21. Device (80) for storing / releasing an element consisting of a first fluid transported in a second fluid immiscible with the first fluid, characterized in that it comprises:

- A handling device according to claim 1 1 and one of claims 7 to 10 and / or 12 to 28, a portion of the deformable material (835) is configured, during deformation, to block the passage of a element in a primary cavity (825) and directing this element to a storage / retrieval structure (815) and

- The storage / retrieval structure configured for, during heating of a portion of the deformable material of the structure by a local heating means of the secondary device, destocking the element.

22. Device (80) according to claim 21, which comprises a deformed portion of the deformable material (840) located at the junction between the primary cavity (825) and the structure (815) storage / retrieval.

23. Device (40) for melting two elements consisting of miscible first fluids transported in a second immiscible fluid with each first fluid, characterized in that it comprises a handling device according to one of claims 7 to 18, comprising a plurality of deformed portions (410) configured to force in contact the two elements by successive displacement of at least one of the two elements.

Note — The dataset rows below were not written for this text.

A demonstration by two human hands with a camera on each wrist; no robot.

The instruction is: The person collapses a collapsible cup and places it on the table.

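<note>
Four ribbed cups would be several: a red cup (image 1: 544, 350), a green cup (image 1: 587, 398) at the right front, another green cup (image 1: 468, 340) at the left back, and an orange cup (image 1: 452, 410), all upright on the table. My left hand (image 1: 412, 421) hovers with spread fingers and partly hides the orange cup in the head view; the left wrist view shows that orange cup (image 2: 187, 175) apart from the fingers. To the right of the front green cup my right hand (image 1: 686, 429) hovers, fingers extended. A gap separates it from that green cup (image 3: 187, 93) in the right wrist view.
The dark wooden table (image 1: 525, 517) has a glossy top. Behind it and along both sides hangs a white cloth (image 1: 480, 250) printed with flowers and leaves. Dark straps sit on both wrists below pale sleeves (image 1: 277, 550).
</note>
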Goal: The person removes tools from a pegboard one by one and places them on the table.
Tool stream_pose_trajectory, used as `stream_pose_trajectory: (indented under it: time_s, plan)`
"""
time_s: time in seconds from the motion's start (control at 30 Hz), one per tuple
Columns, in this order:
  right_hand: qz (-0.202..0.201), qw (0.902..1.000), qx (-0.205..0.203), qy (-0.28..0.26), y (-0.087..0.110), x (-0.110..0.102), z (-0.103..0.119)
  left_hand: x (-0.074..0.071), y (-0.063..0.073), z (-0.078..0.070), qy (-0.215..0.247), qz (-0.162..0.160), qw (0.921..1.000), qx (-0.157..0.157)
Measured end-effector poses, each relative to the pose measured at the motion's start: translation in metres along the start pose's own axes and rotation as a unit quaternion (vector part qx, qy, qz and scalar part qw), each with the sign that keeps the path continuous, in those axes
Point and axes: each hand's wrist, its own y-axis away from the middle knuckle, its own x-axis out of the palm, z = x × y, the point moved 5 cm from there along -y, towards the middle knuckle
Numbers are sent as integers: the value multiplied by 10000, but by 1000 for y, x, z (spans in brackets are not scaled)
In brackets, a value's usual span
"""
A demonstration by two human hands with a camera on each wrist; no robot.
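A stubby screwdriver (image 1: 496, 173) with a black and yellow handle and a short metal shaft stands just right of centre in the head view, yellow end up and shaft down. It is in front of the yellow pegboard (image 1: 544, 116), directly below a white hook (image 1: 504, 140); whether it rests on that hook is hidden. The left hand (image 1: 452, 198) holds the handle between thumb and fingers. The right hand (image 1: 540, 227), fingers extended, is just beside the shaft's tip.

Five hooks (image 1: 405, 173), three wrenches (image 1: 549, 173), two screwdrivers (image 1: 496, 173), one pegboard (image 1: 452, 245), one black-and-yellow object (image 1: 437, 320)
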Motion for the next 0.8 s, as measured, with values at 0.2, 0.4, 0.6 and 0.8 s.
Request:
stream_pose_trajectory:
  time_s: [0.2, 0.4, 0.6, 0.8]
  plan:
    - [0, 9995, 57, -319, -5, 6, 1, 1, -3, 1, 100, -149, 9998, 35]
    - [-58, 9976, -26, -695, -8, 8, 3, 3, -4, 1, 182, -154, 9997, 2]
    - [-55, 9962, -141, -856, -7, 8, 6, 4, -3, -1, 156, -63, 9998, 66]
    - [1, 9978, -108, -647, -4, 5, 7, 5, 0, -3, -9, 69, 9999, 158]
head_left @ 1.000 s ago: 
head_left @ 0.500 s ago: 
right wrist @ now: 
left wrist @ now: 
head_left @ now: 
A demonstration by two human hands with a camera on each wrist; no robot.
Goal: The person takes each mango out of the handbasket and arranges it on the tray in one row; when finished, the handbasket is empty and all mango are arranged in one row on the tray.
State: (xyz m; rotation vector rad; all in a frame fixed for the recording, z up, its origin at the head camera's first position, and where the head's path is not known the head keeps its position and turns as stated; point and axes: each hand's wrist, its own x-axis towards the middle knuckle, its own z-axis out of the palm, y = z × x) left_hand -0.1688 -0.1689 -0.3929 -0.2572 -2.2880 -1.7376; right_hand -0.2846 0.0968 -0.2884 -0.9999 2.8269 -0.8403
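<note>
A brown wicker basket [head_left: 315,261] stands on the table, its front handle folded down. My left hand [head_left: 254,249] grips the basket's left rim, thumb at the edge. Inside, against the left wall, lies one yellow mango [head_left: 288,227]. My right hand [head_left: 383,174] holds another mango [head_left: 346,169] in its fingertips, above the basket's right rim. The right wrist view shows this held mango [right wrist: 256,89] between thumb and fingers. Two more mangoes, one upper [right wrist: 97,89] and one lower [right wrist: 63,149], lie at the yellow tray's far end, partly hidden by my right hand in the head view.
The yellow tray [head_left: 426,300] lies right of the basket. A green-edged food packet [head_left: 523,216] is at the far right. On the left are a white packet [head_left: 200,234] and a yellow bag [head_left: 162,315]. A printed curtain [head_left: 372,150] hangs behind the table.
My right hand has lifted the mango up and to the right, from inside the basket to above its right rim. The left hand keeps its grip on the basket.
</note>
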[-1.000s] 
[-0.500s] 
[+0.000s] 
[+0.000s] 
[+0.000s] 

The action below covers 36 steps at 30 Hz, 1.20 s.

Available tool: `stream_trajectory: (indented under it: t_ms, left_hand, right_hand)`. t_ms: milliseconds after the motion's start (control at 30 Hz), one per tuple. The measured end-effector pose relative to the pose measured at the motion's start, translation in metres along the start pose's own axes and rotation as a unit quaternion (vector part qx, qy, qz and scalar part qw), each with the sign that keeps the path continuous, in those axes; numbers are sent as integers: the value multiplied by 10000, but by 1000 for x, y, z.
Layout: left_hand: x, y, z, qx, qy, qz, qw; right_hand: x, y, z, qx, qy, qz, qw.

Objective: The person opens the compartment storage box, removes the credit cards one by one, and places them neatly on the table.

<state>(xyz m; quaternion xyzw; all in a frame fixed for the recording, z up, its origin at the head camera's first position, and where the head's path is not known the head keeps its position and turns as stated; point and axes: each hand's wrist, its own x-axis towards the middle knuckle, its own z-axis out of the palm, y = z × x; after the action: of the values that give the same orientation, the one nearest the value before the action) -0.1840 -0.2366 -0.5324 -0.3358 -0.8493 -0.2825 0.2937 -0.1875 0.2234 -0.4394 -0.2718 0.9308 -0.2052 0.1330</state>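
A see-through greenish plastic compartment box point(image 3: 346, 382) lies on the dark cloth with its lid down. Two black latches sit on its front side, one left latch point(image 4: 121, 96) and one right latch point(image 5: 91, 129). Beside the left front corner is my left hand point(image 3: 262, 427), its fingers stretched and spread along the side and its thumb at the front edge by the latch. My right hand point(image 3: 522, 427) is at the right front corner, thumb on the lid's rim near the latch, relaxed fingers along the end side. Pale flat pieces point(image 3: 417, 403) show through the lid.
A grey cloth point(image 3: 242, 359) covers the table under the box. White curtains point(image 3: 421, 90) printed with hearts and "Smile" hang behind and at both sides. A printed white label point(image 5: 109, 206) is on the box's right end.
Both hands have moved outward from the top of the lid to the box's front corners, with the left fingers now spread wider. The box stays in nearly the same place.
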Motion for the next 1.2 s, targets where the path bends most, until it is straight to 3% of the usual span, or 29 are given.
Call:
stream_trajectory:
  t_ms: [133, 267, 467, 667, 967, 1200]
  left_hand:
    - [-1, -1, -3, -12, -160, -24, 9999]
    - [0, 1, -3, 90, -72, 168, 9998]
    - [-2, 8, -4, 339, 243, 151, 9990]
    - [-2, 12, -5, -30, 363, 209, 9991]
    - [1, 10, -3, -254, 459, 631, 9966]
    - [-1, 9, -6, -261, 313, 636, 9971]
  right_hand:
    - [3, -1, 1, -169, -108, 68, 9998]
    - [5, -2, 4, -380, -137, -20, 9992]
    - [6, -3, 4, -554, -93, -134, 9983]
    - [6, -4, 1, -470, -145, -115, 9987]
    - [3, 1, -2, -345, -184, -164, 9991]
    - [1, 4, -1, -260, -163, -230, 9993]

24. Device (90) for manipulating a matrix consisting of a first fluid transported in a second fluid immiscible with the first fluid, which comprises a device for handling an element consisting of a first fluid transported in a first fluid second fluid immiscible with the first fluid according to one of claims 7 to 18, the cavity (925) extends in two directions and which comprises:

at least one box (935) comprising at least three outputs (945) and

at least one portion (920) deformed of the deformable material is positioned facing at least one outlet.